Consumer Financial Protection Bureau

CFA Applauds the Work of the CFPB and Urges Congressional Support for Forthcoming Consumer Protections

Washington, D.C. – Today, Consumer Financial Protection Bureau Director Richard Cordray will present the Bureau’s semi-annual report to the Senate Committee on Banking, Housing and Urban Affairs.  This hearing follows a hearing early this week that called into question the independence of the CFPB and criticized many of the new financial protections under consideration, such as pending rules that will cover payday loans or prepaid cards.  In advance of the report, the Consumer Federation of America reiterated the accountability of the Bureau, and urged support for its critical work to protect consumers from abusive practices.

“The CFPB is accountable to both Congress and the public,” said Rachel Weintraub, Legislative Director and General Counsel at the Consumer Federation of America.  “The Bureau’s rules are subject to review and possible veto by other regulators.  No other regulator can be overridden in this manner.”

Since its creation in 2011, the CFPB has returned more than $10 billion in relief to consumers and has received more than 650,000 complaints from consumers facing problems with financial products ranging from credit cards to debt collection.
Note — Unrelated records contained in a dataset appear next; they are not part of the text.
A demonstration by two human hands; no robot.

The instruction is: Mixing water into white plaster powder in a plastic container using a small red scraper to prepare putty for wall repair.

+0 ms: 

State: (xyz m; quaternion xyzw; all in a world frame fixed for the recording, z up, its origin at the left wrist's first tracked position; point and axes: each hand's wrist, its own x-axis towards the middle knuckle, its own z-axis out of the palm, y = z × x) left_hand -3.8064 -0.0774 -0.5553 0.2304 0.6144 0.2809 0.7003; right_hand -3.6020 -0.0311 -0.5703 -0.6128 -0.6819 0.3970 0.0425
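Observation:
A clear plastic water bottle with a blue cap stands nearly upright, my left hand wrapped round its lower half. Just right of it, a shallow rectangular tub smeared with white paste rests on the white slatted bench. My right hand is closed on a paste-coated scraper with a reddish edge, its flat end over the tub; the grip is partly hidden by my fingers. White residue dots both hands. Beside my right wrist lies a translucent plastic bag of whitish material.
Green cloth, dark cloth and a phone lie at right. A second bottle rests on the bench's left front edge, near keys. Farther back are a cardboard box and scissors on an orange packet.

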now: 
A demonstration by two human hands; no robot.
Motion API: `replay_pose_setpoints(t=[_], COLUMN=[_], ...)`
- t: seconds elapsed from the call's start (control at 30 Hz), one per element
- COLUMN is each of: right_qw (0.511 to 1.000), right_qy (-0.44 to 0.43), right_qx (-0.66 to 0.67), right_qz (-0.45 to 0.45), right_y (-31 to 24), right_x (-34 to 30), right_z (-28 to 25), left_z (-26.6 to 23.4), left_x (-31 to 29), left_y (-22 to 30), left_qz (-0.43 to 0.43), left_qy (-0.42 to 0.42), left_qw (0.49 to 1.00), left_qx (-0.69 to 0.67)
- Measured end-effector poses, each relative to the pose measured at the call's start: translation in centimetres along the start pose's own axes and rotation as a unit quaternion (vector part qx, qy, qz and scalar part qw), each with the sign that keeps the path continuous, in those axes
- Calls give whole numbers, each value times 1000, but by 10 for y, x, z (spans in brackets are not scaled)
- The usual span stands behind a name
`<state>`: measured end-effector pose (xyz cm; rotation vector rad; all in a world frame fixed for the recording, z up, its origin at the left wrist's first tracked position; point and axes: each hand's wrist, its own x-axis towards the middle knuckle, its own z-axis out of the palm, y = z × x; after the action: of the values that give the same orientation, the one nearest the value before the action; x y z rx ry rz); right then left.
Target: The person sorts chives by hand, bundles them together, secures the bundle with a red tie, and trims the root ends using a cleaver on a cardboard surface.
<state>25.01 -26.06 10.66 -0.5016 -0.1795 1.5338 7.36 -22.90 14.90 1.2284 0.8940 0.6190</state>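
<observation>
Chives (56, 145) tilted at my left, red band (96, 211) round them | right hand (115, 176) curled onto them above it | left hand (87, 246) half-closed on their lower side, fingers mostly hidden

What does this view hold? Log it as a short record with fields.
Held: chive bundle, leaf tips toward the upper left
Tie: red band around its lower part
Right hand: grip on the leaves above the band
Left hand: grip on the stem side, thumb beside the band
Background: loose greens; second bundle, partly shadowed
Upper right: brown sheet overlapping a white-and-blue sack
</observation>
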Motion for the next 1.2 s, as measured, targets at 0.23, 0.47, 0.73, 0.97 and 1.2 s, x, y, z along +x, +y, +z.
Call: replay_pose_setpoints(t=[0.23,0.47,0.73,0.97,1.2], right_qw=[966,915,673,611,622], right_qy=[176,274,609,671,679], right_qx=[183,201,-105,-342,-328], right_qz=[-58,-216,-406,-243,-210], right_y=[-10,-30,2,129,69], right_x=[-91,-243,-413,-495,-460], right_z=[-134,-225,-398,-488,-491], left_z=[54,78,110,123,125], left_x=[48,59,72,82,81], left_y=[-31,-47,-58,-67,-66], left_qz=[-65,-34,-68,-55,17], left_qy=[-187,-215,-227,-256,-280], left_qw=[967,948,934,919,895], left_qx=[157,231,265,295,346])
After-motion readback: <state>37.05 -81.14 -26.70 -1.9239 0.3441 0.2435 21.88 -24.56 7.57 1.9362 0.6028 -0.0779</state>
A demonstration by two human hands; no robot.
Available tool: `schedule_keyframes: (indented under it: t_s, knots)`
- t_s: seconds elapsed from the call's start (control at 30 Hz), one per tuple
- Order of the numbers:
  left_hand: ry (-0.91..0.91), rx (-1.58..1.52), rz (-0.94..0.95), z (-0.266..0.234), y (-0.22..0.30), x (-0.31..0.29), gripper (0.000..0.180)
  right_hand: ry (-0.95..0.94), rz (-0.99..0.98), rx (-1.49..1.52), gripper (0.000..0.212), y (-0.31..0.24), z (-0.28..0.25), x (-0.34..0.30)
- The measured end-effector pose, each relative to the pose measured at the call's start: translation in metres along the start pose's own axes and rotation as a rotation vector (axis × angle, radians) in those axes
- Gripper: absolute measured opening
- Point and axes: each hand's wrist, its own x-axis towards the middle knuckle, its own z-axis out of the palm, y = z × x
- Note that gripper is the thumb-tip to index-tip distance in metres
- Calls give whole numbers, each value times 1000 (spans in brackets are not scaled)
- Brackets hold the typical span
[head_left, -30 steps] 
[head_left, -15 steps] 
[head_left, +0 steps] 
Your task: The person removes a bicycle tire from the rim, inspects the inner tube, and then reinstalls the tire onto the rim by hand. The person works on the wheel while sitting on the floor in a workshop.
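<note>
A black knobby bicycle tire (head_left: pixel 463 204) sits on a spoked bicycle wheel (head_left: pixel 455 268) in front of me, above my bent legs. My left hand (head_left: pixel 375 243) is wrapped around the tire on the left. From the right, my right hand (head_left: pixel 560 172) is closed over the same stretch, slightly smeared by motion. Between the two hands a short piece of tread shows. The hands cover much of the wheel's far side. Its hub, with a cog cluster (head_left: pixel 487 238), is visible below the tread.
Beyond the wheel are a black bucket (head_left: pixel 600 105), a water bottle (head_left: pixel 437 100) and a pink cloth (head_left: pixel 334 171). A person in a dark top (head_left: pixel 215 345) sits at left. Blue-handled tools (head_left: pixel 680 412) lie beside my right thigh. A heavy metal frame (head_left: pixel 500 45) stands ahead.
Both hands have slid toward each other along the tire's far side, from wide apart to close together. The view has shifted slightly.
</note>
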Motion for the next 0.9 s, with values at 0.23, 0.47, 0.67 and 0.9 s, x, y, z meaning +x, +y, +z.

“The Bureau’s complaint system gives consumers a voice when they have been unable to resolve complicated and often frustrating financial issues,” said Tom Feltner, Director of Financial Services at Consumer Federation of America.  “These complaints, along with the thorough and objective research conducted by Bureau staff, should greatly inform when and how new financial protections should apply.”

Currently, the CFPB is considering new consumer protections to prevent some of the worst practices associated with payday loans, protect consumers from repeat overdrafts, eliminate abusive debt collection practices and put in place other much-needed rules.

“CFA urges members of the Senate Committee on Banking, Housing and Urban Affairs to pay particular attention to the harm caused by abusive products and practices and support the Bureau’s work to make the financial marketplace fair and transparent,” said Weintraub.

CFA is an association of more than 250 nonprofit consumer groups that was founded in 1968 to advance the consumer interest through research, advocacy, and education.